• **What you will do**:
Could you set down the full listing, unchanged?

• **Recorded information**:

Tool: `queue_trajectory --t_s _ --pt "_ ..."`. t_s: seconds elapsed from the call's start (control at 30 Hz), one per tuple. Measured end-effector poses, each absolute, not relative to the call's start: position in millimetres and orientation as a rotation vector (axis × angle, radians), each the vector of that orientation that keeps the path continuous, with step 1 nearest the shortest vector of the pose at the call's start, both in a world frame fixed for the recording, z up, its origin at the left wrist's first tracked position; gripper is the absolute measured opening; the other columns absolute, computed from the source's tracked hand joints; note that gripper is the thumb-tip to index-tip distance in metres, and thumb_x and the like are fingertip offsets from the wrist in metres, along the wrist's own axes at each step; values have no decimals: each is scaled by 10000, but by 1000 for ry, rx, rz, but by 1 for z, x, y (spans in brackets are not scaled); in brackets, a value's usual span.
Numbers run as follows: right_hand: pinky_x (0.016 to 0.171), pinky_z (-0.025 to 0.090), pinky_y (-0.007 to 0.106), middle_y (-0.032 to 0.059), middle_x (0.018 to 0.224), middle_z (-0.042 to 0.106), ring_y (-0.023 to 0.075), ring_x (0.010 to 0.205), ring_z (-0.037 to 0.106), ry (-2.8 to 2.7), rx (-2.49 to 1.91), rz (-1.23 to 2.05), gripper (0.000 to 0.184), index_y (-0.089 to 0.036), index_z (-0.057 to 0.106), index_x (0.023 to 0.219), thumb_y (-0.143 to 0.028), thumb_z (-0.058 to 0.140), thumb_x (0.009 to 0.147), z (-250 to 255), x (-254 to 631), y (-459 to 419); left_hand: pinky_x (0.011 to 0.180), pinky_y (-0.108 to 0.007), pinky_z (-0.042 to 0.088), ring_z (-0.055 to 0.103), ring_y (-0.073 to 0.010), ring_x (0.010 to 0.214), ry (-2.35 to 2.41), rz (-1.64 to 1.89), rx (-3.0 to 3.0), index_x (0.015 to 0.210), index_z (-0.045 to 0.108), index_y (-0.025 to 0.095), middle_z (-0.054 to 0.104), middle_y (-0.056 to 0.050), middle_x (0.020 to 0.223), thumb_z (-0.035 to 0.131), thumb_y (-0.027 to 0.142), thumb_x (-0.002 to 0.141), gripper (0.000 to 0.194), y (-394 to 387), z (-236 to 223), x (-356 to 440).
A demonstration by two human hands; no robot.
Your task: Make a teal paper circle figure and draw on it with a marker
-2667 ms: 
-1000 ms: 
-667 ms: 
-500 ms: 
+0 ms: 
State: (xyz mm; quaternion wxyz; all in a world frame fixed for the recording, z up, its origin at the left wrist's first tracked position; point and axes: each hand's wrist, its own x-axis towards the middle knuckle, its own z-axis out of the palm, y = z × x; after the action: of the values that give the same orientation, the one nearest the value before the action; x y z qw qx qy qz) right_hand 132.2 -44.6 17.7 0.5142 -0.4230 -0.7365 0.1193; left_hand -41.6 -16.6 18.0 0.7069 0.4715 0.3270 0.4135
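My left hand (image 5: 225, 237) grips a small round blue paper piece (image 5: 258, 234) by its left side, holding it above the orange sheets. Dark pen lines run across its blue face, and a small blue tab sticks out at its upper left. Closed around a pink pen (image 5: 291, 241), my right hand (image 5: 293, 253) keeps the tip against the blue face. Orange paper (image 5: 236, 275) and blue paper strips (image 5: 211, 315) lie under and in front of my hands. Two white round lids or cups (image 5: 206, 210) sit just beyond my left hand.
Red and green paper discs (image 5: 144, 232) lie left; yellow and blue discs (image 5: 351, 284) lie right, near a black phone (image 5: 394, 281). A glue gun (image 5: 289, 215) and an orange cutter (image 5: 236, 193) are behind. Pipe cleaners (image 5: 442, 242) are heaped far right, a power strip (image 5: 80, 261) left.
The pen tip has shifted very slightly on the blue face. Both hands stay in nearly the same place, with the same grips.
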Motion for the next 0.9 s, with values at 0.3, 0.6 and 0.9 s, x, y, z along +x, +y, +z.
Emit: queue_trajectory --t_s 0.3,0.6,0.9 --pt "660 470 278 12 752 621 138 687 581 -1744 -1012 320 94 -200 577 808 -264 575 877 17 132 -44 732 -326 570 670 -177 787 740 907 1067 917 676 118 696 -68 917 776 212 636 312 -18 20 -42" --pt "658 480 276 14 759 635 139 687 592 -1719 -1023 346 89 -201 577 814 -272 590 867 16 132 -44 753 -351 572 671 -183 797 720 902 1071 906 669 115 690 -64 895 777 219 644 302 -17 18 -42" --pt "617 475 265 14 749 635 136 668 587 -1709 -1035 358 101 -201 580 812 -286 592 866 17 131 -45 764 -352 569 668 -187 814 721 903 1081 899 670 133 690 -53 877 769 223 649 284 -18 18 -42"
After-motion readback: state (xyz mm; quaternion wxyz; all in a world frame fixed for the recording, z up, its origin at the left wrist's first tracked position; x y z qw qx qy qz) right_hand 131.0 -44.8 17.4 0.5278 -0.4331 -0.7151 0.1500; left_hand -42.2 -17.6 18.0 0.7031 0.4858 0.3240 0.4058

• **Solution to this task**:
Tool: `queue_trajectory --t_s _ --pt "_ ..."`. t_s: seconds elapsed from the call's start (control at 30 Hz), one per tuple. Measured end-effector poses, each absolute, not relative to the call's start: position in millimetres and orientation as a rotation vector (axis × angle, radians), each the vector of that orientation that keeps the path continuous, with step 1 nearest the shortest vector of the pose at the call's start, both in a world frame fixed for the recording, z up, its origin at the left wrist's first tracked position; gripper is the absolute measured opening; the other columns absolute, computed from the source's tracked hand joints; note that gripper is the thumb-tip to index-tip distance in metres, and thumb_x and the like are fingertip offsets from the wrist in metres, along the wrist's own axes at each step; values have no decimals: each is scaled by 10000, but by 1000 for ry, rx, rz, but by 1 for z, x, y (spans in brackets are not scaled); in brackets, a value's usual span.
Numbers run as follows: right_hand: pinky_x (0.016 to 0.171), pinky_z (-0.025 to 0.090), pinky_y (-0.007 to 0.106), middle_y (-0.032 to 0.059), middle_x (0.018 to 0.224), middle_z (-0.042 to 0.106), ring_y (-0.023 to 0.075), ring_x (0.010 to 0.205), ring_z (-0.037 to 0.106), ry (-2.8 to 2.7), rx (-2.49 to 1.91), rz (-1.23 to 2.05), gripper (0.000 to 0.184), index_y (-0.089 to 0.036), index_z (-0.057 to 0.106), index_x (0.023 to 0.219), thumb_y (-0.143 to 0.028), thumb_z (-0.058 to 0.140), thumb_x (0.009 to 0.147), z (-250 to 255), x (-254 to 631), y (-459 to 419); left_hand: pinky_x (0.011 to 0.180), pinky_y (-0.108 to 0.007), pinky_z (-0.042 to 0.088), ring_z (-0.055 to 0.103), ring_y (-0.073 to 0.010), ring_x (0.010 to 0.214), ry (-2.35 to 2.41), rz (-1.64 to 1.89), rx (-3.0 to 3.0), index_x (0.015 to 0.210), index_z (-0.045 to 0.108), index_y (-0.025 to 0.095), middle_z (-0.054 to 0.104), middle_y (-0.056 to 0.050), middle_x (0.020 to 0.223), thumb_z (-0.035 to 0.131), thumb_y (-0.027 to 0.142), thumb_x (-0.002 to 0.141), gripper (0.000 to 0.194), y (-394 to 387), z (-236 to 223), x (-356 to 440).
A demonstration by two human hands; no robot.
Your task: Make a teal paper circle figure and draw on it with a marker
-2667 ms: 
-1000 ms: 
-667 ms: 
-500 ms: 
+0 ms: 
State: (xyz mm; quaternion wxyz; all in a world frame fixed for the recording, z up, its origin at the left wrist's first tracked position; point and axes: each hand's wrist, its own x-axis towards the middle knuckle, its own z-axis out of the palm, y = z × x; after the action: of the values that give the same orientation, the one nearest the value before the action; x y z qw qx qy qz) right_hand 132.2 -44.6 17.7 0.5142 -0.4230 -0.7365 0.1193; left_hand -41.6 -16.6 18.0 0.7069 0.4715 0.3270 0.4135
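My left hand (image 5: 225, 237) grips a small round blue paper piece (image 5: 258, 234) by its left side, holding it above the orange sheets. Dark pen lines run across its blue face, and a small blue tab sticks out at its upper left. Closed around a pink pen (image 5: 291, 241), my right hand (image 5: 293, 253) keeps the tip against the blue face. Orange paper (image 5: 236, 275) and blue paper strips (image 5: 211, 315) lie under and in front of my hands. Two white round lids or cups (image 5: 206, 210) sit just beyond my left hand.
Red and green paper discs (image 5: 144, 232) lie left; yellow and blue discs (image 5: 351, 284) lie right, near a black phone (image 5: 394, 281). A glue gun (image 5: 289, 215) and an orange cutter (image 5: 236, 193) are behind. Pipe cleaners (image 5: 442, 242) are heaped far right, a power strip (image 5: 80, 261) left.
The pen tip has shifted very slightly on the blue face. Both hands stay in nearly the same place, with the same grips.
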Motion for the next 0.9 s, with values at 0.3, 0.6 and 0.9 s, x, y, z along +x, +y, +z.
Emit: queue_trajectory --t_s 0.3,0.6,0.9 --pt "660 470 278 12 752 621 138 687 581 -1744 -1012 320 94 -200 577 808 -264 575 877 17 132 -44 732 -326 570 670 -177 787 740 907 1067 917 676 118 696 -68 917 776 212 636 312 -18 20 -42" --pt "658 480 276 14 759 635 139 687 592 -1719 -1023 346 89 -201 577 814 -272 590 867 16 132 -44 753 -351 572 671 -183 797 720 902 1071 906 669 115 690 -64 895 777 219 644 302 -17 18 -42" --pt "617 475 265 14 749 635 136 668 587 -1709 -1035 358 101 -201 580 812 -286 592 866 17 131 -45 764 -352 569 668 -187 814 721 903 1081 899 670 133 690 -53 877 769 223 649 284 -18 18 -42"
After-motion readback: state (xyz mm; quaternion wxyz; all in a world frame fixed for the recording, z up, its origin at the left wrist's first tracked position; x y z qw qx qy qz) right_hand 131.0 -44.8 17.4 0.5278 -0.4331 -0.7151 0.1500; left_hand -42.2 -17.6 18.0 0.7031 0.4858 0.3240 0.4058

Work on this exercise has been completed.